UK Route Setting Practice
It is common knowledge within the global route setting community that the UK has some rather specific requirements and practices. It is not uncommon that a freelance route setter would be required to set 20 boulders, or to strip and set 9 routes. It is true that this does vary drastically from wall to wall, but even with this considered, a UK based freelancer is likely to be required to set 2 to 3 times as many routes or boulders as his counterpart in Germany or the States. Why is this? Is the UK route setting scene stuck in the stone age, unable to evolve, or is there more to it?

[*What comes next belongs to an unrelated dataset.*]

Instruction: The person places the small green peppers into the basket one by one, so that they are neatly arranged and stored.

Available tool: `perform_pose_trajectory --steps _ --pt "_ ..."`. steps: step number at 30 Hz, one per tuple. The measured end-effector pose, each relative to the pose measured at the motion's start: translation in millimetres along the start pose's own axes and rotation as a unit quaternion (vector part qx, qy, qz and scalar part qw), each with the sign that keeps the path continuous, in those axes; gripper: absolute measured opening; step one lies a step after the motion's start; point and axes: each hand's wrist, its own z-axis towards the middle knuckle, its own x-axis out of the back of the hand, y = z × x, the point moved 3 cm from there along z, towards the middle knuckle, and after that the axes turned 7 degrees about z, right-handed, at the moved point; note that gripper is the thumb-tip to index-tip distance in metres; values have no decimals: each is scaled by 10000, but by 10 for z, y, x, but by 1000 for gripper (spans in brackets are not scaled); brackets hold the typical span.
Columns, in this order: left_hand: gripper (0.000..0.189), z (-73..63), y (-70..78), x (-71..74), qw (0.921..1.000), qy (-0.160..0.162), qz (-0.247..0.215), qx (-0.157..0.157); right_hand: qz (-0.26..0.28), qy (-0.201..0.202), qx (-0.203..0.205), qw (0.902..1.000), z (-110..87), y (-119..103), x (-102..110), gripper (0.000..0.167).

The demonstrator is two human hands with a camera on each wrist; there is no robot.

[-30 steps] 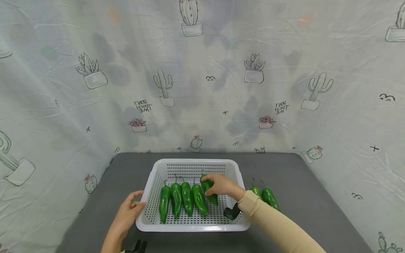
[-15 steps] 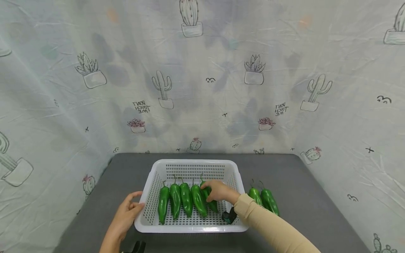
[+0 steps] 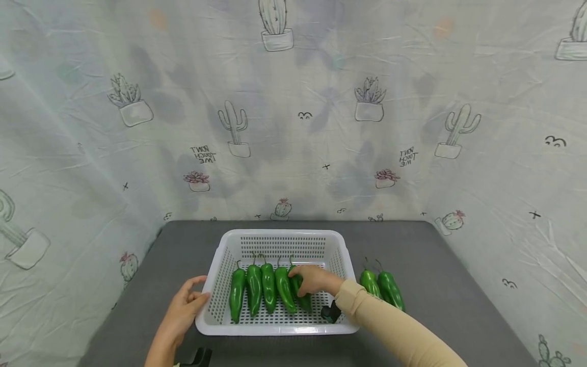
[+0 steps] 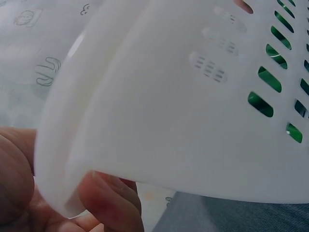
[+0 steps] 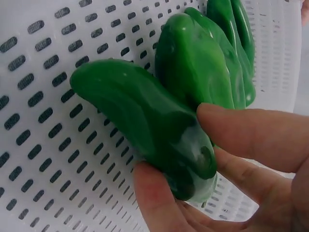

Initially it’s key to look at the evolution of the UK setting scene over the last 10 years. With the advances in modern bouldering facilities, as well as the introduction of ever larger macro holds and volumes, the UK scene has shifted away from the standard 20 problems in a day. This is largely due to the logistical effects of such changes. To create a single problem made of numerous screw-on macro holds and wooden volumes is much more time consuming than an equivalent boulder comprised of bolt on holds, especially before the use of pinning screws (or set screws) was commonplace. This viewpoint is shared by Alex Fry, one of the most experienced and highly sought after route setters in the country ‘I think that the reduction in the number of problems is also in large part due to the change in style of holds and pinning policies. Setting 25 blocs with small to medium bolt ons, many of which you don’t pin was quite often less physically tiring than setting 10 blocs with lots of wooden volumes, fibre-glass and every hold pinned. I certainly never used to put 1000 screws in the wall in a day! from counting empty boxes when setting with new screws I would say 200 to 600 is normal, but can sometimes be a lot more.’ Although this goes some way to explaining the difference, purely the logistical changes alone do not account for the entire shift in practice. As the climbing industry has grown, so has the competition between walls to increase their share of customers. Route setting is being seen more as a selling point, rather than a necessity, and wall owners are becoming increasingly willing to invest money and time into ensuring their route setting is of a high quality. With the outreach of walls being increasingly based around social media, route setting is now being seen as something to show off, to entice customers in with attractive boulders, beta videos and hashtag contests. Both these factors combined account for much of the shift from 20 boulders a day to 10 being asked of freelance and in-house setters alike.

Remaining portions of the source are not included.